Bajo una ansiedad y fatiga prolongadas, el cuerpo instintivamente busca la “compensación” más barata y fácil de obtener, como alimentos altos en grasa y sal, tabaco y alcohol, comer en exceso tras trasnochar, o entretenimiento breve tras estar sentado mucho tiempo, usando estímulos gustativos para contrarrestar la vacío espiritual y la presión de la realidad.
Pero el problema radica en que, en un lado, este entorno social genera presión, y en el otro, carece de un sistema de apoyo a la salud verdaderamente efectivo. Muchos trabajadores en los niveles bajos no tienen conciencia ni condiciones estables para gestionar su salud, y también carecen de espacios para ejercicio a largo plazo, educación nutricional y canales para aliviar la presión psicológica.
El sistema médico está más orientado a la “curación” en lugar de la “prevención”, y muchas personas solo enfrentan realmente los problemas de salud cuando su presión arterial se descontrola o sus vasos sanguíneos se bloquean por primera vez.
Al mismo tiempo, algunas culturas intergeneracionales continúan agravando el riesgo. La generación anterior, que experimentó escasez material, ve en “gran cantidad de carne y pescado”, “comer con aceite” y “comer hasta llenarse” un símbolo de mejora en la vida; muchas culturas masculinas también consideran fumar y beber como parte de la cortesía, la socialización y la identidad, como si no desgastar el cuerpo no fuera una verdadera integración social.

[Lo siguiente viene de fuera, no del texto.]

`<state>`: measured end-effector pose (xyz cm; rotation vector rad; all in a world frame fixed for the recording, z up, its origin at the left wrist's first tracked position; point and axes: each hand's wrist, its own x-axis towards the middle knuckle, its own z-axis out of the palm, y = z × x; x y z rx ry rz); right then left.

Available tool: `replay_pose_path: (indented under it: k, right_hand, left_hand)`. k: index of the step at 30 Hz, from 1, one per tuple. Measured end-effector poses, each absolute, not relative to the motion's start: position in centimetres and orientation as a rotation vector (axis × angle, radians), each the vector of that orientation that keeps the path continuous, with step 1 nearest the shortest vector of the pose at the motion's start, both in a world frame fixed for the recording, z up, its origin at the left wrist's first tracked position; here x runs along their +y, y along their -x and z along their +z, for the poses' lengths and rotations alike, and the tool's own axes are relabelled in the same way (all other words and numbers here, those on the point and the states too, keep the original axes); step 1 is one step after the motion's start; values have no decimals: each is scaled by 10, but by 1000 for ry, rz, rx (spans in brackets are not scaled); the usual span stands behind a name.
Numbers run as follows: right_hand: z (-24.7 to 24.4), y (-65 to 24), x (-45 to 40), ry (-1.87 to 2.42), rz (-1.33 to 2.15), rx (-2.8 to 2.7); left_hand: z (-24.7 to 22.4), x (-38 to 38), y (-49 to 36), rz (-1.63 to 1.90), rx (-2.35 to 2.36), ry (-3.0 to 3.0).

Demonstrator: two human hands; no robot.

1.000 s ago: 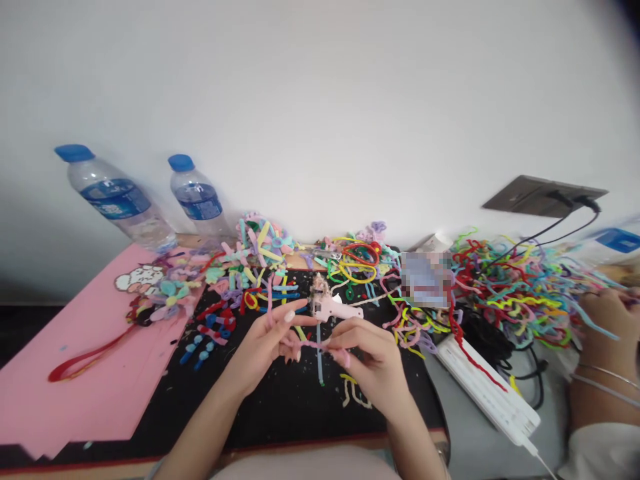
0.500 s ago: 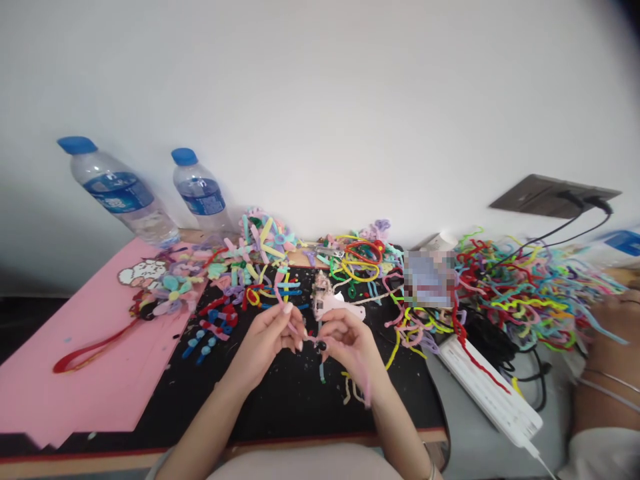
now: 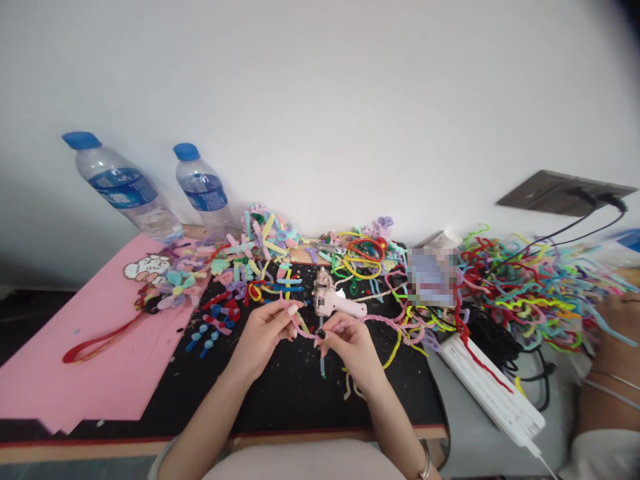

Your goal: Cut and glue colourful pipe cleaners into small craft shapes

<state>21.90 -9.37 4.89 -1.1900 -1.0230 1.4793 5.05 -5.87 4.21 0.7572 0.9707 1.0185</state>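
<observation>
Pinching one pink pipe cleaner on the near side of the glue gun: left hand and right hand, fingertips clamped on it. Long axis between hands: left to right, dipping rightward. Tail: hung below the right hand half a second ago, now absent there. Blue-capped bottles, two, beyond the gun's left; fill level unclear.

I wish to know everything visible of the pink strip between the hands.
The pink strip looks thin and fuzzy, like a pipe cleaner. The left hand and right hand pinch it over the black mat, and a short, bent stretch shows between them. Both hands partly hide it; the pink length past the right hand may belong to it.
</observation>
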Motion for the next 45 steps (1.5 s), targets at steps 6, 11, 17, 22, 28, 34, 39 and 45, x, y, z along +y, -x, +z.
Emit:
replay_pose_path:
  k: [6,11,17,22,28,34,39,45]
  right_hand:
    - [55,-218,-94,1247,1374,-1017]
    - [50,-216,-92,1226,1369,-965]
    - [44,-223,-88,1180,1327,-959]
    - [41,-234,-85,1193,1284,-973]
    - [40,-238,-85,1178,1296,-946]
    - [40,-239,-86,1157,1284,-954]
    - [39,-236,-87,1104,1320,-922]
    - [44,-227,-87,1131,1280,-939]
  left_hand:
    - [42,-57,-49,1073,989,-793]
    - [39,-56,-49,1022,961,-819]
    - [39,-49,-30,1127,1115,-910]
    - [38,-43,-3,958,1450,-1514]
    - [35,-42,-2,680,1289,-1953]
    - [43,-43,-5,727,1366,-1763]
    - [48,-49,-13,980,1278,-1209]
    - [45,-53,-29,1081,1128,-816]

Sumado a la veneración tradicional por “aguantar” y “soportar”, muchas personas incluso con dolores de cabeza prolongados, insomnio o presión arterial anormal piensan que “aguantarán un poco más y pasará”, hasta que un día colapsan de repente.
Así, te darás cuenta de que los infartos cerebrales y las hemorragias cerebrales nunca son solo un problema médico, sino en esencia un problema social: un entorno de alta presión prolongada, falta de relajación y cultura de la salud, que constantemente lleva el cuerpo humano al límite; y cuando el sistema permite esta sobrecarga, y la cultura continúa racionalizándola, los vasos sanguíneos solo terminan “explotiendo” como una forma de “explosión” del estilo de vida completo.